Conclusion : la France au bord du gouffre institutionnel

La France de 2025 vit un moment de vérité historique. Pour la première fois sous la Ve République, le système institutionnel gaullien révèle son incapacité à gérer une crise politique profonde. L’effondrement du gouvernement Lecornu — le plus bref de l’histoire française — n’est que l’épiphénomène d’une déliquescence plus générale de l’État républicain. Quand un pays ne parvient plus à se doter d’un exécutif stable, quand ses institutions se bloquent mutuellement, quand ses élites politiques préfèrent leurs querelles partisanes à l’intérêt national, c’est la survie même de la démocratie qui se trouve questionnée.

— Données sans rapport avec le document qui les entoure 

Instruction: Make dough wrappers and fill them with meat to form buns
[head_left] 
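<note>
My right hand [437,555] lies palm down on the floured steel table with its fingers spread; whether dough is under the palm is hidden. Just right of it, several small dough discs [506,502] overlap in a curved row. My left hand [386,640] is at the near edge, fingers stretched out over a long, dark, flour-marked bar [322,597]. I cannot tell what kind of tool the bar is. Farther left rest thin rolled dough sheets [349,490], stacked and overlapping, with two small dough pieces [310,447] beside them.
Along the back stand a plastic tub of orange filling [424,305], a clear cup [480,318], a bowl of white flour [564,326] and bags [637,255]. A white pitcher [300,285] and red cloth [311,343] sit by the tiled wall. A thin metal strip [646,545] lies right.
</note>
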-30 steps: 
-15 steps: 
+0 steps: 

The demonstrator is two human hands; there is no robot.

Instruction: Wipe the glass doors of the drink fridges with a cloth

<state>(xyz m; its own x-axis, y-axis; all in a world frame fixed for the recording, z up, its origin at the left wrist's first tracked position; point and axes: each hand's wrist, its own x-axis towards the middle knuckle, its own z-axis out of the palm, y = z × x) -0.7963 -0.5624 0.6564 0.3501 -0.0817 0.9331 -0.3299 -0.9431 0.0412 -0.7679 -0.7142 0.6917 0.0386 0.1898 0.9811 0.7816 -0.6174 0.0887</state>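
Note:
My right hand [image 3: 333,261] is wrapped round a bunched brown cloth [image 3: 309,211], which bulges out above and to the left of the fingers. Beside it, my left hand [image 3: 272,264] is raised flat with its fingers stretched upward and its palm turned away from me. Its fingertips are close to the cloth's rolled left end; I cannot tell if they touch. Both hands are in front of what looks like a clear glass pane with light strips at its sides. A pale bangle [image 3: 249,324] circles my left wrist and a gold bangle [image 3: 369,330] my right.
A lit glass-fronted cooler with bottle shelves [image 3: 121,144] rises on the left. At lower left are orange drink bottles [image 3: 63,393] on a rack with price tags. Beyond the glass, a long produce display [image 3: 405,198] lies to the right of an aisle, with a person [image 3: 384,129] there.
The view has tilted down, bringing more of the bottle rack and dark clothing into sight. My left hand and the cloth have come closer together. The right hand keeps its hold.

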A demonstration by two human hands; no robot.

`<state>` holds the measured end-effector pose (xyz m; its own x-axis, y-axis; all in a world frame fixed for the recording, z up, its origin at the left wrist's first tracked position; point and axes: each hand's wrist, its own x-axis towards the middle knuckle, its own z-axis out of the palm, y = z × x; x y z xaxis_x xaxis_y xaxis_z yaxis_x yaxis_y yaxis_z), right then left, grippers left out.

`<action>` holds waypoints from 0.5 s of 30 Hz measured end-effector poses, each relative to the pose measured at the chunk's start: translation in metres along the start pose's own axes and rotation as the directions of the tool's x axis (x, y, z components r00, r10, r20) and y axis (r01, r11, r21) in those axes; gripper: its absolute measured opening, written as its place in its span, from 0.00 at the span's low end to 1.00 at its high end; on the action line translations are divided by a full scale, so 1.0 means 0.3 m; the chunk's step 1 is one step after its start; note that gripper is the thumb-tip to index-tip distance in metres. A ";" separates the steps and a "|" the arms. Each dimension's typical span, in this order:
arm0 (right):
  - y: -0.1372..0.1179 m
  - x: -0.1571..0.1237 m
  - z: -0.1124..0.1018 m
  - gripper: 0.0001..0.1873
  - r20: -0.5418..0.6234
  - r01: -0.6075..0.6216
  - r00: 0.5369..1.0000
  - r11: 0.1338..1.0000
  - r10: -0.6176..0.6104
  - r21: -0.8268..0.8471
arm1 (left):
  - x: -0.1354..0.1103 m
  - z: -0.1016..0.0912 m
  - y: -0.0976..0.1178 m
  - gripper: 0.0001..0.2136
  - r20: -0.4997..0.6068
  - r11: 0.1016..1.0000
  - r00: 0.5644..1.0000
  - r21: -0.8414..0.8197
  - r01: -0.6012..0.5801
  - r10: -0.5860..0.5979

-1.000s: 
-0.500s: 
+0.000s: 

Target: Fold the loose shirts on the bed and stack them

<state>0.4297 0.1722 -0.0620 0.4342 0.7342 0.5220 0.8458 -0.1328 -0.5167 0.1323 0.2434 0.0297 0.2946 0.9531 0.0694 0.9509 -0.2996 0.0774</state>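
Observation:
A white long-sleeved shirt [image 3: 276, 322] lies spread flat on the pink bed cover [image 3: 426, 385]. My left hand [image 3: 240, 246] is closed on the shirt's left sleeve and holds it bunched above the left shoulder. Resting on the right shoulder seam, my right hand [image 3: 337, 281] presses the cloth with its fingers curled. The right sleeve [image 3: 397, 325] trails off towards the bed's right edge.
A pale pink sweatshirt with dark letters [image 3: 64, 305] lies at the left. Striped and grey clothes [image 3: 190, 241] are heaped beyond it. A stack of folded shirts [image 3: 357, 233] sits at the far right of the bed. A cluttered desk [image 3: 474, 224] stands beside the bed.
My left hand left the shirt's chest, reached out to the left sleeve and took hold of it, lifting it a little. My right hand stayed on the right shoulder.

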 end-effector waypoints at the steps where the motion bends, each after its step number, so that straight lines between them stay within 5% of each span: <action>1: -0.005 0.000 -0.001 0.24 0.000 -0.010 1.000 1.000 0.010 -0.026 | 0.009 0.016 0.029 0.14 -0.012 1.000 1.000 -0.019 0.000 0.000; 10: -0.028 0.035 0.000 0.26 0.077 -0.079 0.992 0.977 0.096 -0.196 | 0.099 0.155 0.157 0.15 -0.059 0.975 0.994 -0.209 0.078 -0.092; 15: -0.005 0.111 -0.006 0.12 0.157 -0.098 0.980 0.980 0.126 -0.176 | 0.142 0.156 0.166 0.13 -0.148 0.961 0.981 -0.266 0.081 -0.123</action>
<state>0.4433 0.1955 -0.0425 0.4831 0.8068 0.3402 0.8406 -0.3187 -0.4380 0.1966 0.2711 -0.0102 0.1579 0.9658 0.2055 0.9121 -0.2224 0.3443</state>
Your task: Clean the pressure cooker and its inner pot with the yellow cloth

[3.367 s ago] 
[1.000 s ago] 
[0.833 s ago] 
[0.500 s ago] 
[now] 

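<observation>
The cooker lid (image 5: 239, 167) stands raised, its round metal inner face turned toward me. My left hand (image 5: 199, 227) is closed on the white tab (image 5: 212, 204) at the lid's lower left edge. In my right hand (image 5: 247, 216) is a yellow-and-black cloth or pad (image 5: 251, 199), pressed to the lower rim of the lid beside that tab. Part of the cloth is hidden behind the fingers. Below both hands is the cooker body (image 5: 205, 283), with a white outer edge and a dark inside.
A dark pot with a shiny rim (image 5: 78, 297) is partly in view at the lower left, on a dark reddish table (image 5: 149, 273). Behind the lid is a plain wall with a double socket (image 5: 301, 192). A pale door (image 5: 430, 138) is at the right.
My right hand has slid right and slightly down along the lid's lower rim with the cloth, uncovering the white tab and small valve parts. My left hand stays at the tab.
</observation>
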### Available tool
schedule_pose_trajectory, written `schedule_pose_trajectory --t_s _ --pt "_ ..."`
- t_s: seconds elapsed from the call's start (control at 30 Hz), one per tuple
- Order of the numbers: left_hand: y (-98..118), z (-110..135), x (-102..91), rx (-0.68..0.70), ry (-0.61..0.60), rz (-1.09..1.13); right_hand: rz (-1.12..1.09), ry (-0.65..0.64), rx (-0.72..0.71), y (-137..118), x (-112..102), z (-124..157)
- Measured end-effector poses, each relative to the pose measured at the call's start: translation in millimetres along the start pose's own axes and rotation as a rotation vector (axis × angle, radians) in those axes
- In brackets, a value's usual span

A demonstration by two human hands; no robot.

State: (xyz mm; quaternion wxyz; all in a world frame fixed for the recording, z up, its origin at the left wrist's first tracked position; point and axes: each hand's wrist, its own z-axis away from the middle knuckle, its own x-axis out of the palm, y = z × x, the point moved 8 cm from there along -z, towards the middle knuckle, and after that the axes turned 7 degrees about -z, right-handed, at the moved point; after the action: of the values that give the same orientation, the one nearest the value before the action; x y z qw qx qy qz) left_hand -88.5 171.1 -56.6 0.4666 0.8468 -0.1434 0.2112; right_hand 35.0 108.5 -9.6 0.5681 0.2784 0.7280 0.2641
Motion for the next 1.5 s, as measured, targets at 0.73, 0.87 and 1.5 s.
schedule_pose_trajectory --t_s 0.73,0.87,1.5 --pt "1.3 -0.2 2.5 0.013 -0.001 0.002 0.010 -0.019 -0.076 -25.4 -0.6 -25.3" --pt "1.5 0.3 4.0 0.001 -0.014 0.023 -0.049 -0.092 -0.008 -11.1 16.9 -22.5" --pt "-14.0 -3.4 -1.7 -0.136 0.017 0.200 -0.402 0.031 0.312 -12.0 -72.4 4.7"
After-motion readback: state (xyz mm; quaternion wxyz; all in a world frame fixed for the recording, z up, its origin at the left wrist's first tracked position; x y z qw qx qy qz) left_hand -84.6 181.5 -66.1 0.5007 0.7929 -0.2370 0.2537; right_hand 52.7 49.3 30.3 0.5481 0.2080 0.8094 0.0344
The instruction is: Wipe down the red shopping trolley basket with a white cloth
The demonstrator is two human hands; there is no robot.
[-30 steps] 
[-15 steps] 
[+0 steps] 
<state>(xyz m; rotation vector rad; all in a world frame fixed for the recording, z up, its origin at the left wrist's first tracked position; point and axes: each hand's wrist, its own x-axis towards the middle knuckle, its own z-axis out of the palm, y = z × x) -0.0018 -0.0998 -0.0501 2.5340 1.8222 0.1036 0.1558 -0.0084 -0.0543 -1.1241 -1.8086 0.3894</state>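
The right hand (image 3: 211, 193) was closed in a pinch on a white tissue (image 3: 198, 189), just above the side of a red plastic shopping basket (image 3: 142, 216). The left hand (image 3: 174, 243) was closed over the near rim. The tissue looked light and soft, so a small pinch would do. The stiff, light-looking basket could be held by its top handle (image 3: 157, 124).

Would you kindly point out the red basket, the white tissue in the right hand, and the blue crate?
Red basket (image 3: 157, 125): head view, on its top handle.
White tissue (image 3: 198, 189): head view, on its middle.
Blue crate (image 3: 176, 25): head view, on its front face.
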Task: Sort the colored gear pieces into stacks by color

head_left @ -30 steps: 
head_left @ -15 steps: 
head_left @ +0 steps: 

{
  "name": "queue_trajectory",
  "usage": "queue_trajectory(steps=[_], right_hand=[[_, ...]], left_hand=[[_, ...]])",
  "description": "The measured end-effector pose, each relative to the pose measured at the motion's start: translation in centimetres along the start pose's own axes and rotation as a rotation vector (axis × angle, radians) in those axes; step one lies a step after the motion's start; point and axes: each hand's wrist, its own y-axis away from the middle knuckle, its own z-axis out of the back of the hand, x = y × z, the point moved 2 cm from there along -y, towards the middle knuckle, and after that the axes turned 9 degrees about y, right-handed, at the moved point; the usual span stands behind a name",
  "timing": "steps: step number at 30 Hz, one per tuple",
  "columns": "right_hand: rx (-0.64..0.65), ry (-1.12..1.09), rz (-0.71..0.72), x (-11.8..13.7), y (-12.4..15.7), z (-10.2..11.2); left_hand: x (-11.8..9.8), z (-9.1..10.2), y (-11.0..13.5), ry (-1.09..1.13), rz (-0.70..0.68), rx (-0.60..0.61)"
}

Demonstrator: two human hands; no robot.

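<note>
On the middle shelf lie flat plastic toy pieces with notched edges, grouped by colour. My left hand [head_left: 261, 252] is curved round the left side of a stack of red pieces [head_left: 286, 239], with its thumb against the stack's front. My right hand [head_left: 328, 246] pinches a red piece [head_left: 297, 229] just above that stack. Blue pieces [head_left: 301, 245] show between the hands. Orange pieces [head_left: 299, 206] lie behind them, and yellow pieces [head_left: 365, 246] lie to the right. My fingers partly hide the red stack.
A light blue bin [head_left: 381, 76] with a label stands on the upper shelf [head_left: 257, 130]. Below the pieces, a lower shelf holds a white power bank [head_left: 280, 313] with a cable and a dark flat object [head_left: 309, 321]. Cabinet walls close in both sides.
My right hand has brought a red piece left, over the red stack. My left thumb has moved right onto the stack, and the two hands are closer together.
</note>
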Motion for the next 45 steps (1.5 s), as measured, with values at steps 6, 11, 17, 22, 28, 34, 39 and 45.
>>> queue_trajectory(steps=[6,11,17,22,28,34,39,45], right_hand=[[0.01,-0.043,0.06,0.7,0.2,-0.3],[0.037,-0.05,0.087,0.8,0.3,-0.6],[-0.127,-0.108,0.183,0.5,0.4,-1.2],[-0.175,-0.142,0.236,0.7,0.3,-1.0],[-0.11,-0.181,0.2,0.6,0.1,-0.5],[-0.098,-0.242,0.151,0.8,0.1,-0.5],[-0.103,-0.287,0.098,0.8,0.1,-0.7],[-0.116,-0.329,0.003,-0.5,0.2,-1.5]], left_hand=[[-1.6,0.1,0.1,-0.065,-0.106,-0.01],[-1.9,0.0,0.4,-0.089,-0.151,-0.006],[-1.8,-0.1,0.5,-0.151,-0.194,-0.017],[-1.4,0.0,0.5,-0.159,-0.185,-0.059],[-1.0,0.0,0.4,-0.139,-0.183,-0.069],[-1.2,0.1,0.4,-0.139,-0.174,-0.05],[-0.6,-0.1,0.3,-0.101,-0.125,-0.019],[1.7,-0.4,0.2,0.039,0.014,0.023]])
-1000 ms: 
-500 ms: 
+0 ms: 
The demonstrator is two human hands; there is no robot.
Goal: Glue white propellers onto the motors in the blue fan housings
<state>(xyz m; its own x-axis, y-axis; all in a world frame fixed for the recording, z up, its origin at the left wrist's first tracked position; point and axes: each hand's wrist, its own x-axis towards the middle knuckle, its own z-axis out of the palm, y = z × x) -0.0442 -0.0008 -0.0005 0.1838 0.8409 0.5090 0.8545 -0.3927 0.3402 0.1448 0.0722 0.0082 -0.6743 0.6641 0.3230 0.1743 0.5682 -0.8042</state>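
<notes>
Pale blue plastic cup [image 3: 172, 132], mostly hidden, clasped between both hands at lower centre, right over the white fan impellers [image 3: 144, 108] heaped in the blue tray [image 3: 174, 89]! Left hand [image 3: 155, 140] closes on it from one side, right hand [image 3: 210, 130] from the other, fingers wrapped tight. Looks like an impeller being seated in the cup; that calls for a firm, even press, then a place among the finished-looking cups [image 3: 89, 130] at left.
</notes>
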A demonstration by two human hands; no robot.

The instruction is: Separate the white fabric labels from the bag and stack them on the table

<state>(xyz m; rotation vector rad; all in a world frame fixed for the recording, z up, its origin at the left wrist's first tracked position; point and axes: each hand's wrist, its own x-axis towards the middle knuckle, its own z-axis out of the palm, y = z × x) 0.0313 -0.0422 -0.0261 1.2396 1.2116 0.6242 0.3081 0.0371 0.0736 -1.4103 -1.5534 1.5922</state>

Emmanuel Macron, l’homme qui se rêvait en « Jupiter » transformateur, finit en président le plus impopulaire de l’histoire moderne, abandonné par ses propres troupes et conspué par 82% des Français. Sa stratégie de dissolution de juin 2024, censée clarifier le jeu politique, a produit l’inverse : une fragmentation totale qui rend tout gouvernement impossible. Les institutions de la Ve République, conçues pour d’autres temps, se révèlent inadaptées à la nouvelle donne politique française caractérisée par la tripolarisation et la radicalisation.
L’horizon s’assombrit de jour en jour. Aucune des solutions envisagées — gouvernement de coalition, dissolution, démission présidentielle — ne semble pouvoir débloquer durablement la situation. La France s’enfonce dans une crise systémique dont personne ne connaît l’issue. Pendant ce temps, l’économie décroche, l’influence internationale s’amenuise, la cohésion sociale se fissure. Le pays qui inventa la Déclaration des droits de l’homme pourrait bien devenir, faute de réformes profondes de ses institutions, un cas d’école d’implosion démocratique pour les manuels d’histoire du XXIe siècle.